I have a sort of informal rule. When you and I are reading around the internet, books and all the other constant brain input we expose ourselves to today, if something comes up three times in a week, pay attention. Not the usual attention, like driving by a fender bender on the freeway. Real attention, read about it, think about the idea, and try to find the original source. Why do you have to do every damn thing yourself? Because:
I do too.
The post on web development was noticed, and some nice people made a few suggestions to ease the learning curve. What I am trying to do would be simple for an experienced JavaScript programmer. This had me thinking, why do I have to learn this for myself? Why can’t I hire someone?
While listening to the Tim Ferris Podcast (sorry I am behind on my podcasts, it is a few weeks old as of this post), the answer hit me. When Tim questioned Graham Duncan he mentioned, the source. I read up on it. The idea is better explained in Who’s Idea was it Anyway. Unfortunately the links to the original author, Peter Koeing, is now a “Money Seminars” thing, so seems to be buried.
The idea in the source is, there can be only one creator, a single person with the vision for an idea or creation.
Any enterprise, project or event always goes back to a single Source; the person who gave life to an idea and was the first to risk something in order to realize their vision. – Nadjeschda Taranczewski
Because people are individuals, single thinking entities, there is no way I can complete describe my vision to you. Parts, yes, but not the whole gestalt of the thing. We can draw mock ups, and work through the requirements documents, but that loses the way it should make you feel when you use this creation. It brings in the committee, and the essence gets lost.
One point made in the links above is more important than any other. As the creator, the father or mother of invention, you have a responsibility to the idea. Throwing the idea out into the void (Internet) does not free you of the responsibility. If it is to be realized and become something in the world, you have to build it
The Fountainhead
On the drive to the office, I’m playing the Audible version of The Fountainhead on the headphones for over two weeks now. Say what you will about the ideas, but she wrote looonnnnngggg books. Ayn gives a speech to Howard Roark in the last quarter of the book. Here is the sentence that hit me:
What would happen to the world without those who do, think, work, produce? Those are the egoists. You don’t think through another’s brain and you don’t work through another’s hands.
One, this is the idea for Atlas Shrugged, and two if you are the source of the idea, it is yours to see through. There is no way to do it though another.
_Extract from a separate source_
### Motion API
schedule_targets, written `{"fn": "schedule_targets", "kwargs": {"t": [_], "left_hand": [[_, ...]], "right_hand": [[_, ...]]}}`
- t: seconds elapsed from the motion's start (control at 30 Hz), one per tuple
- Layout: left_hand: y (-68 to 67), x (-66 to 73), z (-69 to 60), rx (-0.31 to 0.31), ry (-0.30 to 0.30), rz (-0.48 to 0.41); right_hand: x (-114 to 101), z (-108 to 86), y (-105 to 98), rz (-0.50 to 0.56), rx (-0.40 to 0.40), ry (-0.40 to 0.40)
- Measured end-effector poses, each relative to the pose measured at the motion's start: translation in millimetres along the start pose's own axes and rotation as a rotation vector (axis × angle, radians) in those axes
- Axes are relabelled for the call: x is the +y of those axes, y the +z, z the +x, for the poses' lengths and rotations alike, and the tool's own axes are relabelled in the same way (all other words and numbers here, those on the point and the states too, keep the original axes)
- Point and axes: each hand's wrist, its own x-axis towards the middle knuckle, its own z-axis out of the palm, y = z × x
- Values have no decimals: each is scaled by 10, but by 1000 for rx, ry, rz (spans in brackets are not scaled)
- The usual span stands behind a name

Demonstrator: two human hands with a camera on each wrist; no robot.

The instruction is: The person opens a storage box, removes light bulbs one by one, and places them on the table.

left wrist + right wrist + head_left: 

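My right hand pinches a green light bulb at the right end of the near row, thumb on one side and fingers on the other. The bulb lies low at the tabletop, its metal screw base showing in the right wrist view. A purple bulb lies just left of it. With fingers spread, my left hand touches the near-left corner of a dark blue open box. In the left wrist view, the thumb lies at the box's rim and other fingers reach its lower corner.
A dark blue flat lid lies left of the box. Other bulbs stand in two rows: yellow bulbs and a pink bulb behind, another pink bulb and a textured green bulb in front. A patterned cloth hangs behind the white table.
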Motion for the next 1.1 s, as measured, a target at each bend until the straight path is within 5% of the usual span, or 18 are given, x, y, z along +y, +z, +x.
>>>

So I am an egoist, like Howard Roark. Doing things myself, or not doing. I take responsibility either way.
And Software?
Reading and realizing these things gave me a new lens on something that happened years ago. A friend and I were working on a side project. It sits someplace on an old hard drive of broken dreams. I blogged about defining the requirements for the project. After we had met for lunch and talked through the product idea, the processor, the firmware architecture, and even pricing and the next set of products, we should have been on the same page, right?
No. I wrote out what I thought the product should be. It was a car stereo system replacement, that would play mp3 and sync with your computer, while providing in car WiFi and storage. This was so long ago there was nothing like that available or even imagined. In my mind it was a replacement for the in dash unit in your car. He read the specs, and came back with “What!? I thought it was a box, in the trunk you would operate from a remote.”
We were in a totally different place, discussing the exact same thing.
Is there a fix?
Obviously, as one person, I don’t scale. With work, wife, kids, and a day job, time is tight already. Working at a large multinational company, I see everyday how new ideas get crushed, and innovation is near impossible. Even for the newer internet companies, as Steve Yegge said:
The main reason I left Google is that they can no longer innovate. They’ve pretty much lost that ability.
The only way things happen is with a 2 Pizza Team. If your team can not be fed by two pizzas, it is too big and won’t be able to get things done. It does not seem right, why are there huge multinational companies, but it is true. Within our team, things get done. They get done by other small groups. Startups are more fun because the whole company is a two pizza team.
I’ve been there more than once where the founders leave and the drive and focus are lost.
Marketing can not do it alone. The engineering team or product managers are not enough to carry the day. Even nice slogans on the web page and mission statements or being “customer focused” won’t help.
There is only one source, and we have a responsibility to the vision. It is up to the source to see the idea through, until it can survive on its own momentum. I hope my wife and I can do that for our kids. With all my ideas it is up to me to see them through. I’ll take on the work, and the early mornings, because succeed or fail, it is worth it. And I will do every damn thing myself.